→ **Your goal**: The line containing "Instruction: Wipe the" marks the end: write out exactly every line from the first line of the data below through that line, and only those.

→ **Data below**:

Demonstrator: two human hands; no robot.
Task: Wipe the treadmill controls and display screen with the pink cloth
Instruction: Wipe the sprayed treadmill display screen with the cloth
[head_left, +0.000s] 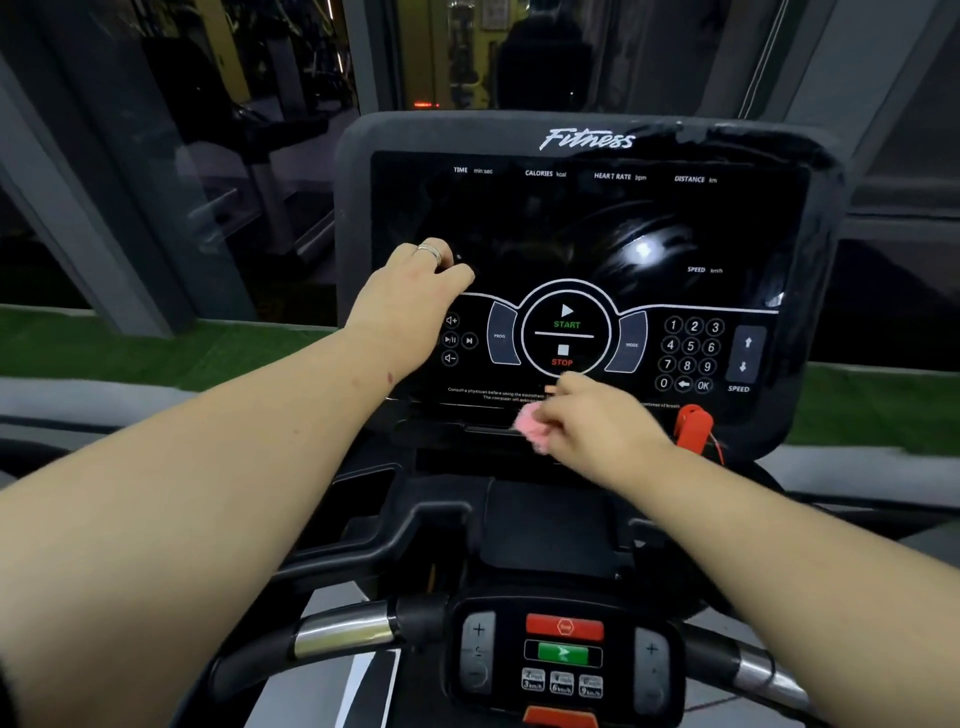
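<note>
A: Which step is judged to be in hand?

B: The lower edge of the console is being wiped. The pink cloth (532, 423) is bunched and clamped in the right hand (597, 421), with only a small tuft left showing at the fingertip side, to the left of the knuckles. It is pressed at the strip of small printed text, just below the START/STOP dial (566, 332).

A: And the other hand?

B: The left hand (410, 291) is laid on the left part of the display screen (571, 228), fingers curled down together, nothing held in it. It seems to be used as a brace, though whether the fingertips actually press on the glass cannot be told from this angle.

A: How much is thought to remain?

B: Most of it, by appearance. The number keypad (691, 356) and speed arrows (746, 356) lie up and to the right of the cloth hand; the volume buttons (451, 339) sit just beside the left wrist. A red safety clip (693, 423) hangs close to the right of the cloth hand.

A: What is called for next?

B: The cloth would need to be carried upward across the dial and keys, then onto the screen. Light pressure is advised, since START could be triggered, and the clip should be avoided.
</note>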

→ **Exercise response**:
Demonstrator: two human hands; no robot.
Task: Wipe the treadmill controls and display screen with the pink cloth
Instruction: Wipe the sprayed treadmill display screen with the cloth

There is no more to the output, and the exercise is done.